#### [Task to carry out]
Everything from the line containing "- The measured" through the last line of the data below is to be retyped exactly, apart from the pictures.

#### [Supplied material]
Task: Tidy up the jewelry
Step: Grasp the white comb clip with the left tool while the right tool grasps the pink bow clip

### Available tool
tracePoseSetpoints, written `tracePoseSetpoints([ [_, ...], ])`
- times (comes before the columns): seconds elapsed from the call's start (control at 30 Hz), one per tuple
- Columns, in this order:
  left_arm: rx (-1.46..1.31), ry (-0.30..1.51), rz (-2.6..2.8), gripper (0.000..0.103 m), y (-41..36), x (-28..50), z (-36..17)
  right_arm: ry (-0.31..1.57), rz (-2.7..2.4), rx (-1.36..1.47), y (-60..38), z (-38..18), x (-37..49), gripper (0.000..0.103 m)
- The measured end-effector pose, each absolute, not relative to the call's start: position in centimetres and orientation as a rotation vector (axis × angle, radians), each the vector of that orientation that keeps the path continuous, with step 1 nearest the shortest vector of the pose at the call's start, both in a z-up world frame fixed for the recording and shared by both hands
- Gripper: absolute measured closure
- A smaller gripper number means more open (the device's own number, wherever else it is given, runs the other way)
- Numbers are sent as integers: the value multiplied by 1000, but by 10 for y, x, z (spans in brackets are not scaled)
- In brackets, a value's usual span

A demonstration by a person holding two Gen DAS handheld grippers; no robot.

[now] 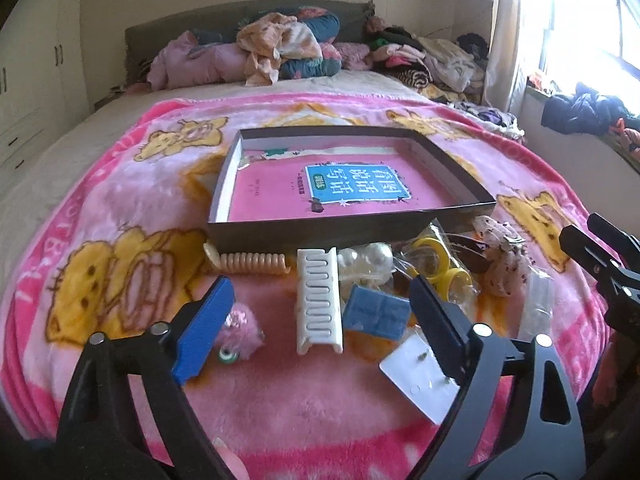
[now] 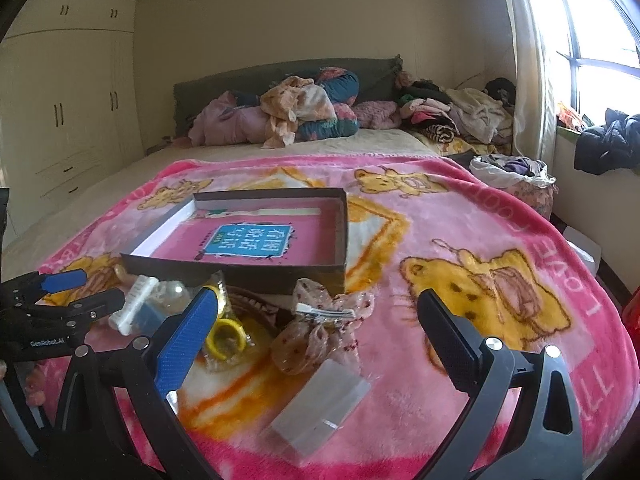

#### [Answer for the task]
- The measured end-effector pose, each absolute, not relative to the call's start: position in centimetres and orientation as a rotation vector (axis × angle, radians), each the vector of that orientation that keeps the path continuous, with step 1 nearest the shortest vector of the pose at the call's start, both in a z-up world frame fixed for the recording and shared by both hands
- Gripper: absolute measured closure
- A smaller gripper number means more open (the device's own number, wherever else it is given, runs the other way)
- Numbers are sent as integers: the value multiplied by 1000, but by 10 for y, x, z (spans in brackets are not scaled)
- In brackets, a value's usual span

A demonstration by a person holding two Gen DAS handheld grippers; no robot.

[now] 
[now] 

Work on this exercise has been completed.